Once the line containing "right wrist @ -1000" is found, please set it down along with each following line, exactly, to the end of the material.
---*---
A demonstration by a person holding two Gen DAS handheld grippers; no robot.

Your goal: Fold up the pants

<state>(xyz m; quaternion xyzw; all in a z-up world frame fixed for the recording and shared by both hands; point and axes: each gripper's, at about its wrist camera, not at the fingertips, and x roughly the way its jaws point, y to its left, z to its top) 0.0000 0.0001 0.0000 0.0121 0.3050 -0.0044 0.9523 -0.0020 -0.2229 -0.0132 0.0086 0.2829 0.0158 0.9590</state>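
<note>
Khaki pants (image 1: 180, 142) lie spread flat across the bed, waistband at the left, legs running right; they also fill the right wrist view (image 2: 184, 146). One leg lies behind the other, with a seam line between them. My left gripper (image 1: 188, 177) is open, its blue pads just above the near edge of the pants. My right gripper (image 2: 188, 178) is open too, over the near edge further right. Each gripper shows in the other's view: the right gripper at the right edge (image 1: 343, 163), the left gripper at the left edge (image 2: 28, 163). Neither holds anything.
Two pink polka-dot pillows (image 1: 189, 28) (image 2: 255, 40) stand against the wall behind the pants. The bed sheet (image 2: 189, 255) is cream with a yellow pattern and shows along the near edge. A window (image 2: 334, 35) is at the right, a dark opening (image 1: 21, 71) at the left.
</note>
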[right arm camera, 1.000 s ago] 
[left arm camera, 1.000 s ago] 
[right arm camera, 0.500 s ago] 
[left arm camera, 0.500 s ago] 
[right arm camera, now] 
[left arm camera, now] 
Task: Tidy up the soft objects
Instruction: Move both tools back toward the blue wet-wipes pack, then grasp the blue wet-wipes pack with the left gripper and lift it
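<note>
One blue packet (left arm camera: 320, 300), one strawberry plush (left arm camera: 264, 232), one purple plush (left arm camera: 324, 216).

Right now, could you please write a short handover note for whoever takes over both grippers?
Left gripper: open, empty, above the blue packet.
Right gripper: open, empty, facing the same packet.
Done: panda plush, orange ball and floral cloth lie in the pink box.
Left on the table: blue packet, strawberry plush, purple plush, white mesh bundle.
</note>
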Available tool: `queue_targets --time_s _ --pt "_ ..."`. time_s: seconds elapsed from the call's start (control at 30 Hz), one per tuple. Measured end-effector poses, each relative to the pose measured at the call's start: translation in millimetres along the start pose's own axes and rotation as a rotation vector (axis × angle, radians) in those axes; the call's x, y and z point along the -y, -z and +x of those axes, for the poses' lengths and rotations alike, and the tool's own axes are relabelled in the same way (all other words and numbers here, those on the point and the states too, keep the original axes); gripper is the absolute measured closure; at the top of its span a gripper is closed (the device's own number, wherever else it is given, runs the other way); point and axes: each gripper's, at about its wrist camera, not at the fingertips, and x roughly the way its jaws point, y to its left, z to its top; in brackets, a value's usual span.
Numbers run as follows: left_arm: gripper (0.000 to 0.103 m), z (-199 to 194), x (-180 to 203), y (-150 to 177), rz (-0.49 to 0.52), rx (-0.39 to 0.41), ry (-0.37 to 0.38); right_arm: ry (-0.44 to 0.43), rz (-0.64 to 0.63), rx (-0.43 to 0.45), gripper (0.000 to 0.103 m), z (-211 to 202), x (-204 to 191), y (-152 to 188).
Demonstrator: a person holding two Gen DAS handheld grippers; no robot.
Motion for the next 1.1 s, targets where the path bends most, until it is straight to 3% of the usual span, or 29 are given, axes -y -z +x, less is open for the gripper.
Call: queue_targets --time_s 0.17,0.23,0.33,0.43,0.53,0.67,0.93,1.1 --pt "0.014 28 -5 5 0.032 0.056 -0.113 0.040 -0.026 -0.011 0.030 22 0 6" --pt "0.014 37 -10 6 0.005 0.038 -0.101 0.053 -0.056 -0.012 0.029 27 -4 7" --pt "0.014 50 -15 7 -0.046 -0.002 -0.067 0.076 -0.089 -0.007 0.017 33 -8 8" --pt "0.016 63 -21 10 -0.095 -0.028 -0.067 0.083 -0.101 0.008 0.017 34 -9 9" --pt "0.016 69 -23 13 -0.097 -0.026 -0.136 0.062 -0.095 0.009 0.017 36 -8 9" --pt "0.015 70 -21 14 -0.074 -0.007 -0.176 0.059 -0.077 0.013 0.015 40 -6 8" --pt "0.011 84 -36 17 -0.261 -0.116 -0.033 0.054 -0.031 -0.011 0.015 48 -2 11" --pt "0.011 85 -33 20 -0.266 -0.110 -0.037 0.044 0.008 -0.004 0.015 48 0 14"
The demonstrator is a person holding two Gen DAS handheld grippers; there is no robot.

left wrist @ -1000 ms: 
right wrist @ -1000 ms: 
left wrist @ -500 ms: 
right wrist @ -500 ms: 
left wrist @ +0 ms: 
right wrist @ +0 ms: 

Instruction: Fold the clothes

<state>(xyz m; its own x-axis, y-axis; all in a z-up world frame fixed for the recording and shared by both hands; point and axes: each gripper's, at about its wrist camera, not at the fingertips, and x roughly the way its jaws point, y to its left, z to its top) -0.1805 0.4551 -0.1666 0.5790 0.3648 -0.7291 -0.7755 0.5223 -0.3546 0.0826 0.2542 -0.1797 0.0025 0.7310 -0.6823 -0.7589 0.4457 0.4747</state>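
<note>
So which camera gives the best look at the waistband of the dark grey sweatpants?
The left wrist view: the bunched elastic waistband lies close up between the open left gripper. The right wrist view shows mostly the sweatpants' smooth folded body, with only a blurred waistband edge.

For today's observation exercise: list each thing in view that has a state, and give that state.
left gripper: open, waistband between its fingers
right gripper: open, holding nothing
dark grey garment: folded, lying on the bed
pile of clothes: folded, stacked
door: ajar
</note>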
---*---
» **YOUR SOLUTION**:
right wrist @ -1000 ms: 
left wrist @ -500 ms: 
right wrist @ -500 ms: 
left wrist @ +0 ms: 
right wrist @ +0 ms: 

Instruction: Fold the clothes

<state>(xyz m; its own x-axis, y-axis; all in a z-up world frame fixed for the recording and shared by both hands; point and axes: each gripper's, at about its wrist camera, not at the fingertips, and x roughly the way its jaws point, y to its left, z to its top) -0.1805 0.4551 -0.1666 0.5790 0.3648 -0.7291 -0.7755 0.5223 -0.3546 0.0826 0.2542 -0.1797 0.0025 0.7310 -0.6823 -0.7589 0.4457 0.4747</state>
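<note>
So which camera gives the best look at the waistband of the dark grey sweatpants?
The left wrist view: the bunched elastic waistband lies close up between the open left gripper. The right wrist view shows mostly the sweatpants' smooth folded body, with only a blurred waistband edge.

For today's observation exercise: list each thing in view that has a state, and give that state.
left gripper: open, waistband between its fingers
right gripper: open, holding nothing
dark grey garment: folded, lying on the bed
pile of clothes: folded, stacked
door: ajar
</note>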

The reply is now complete.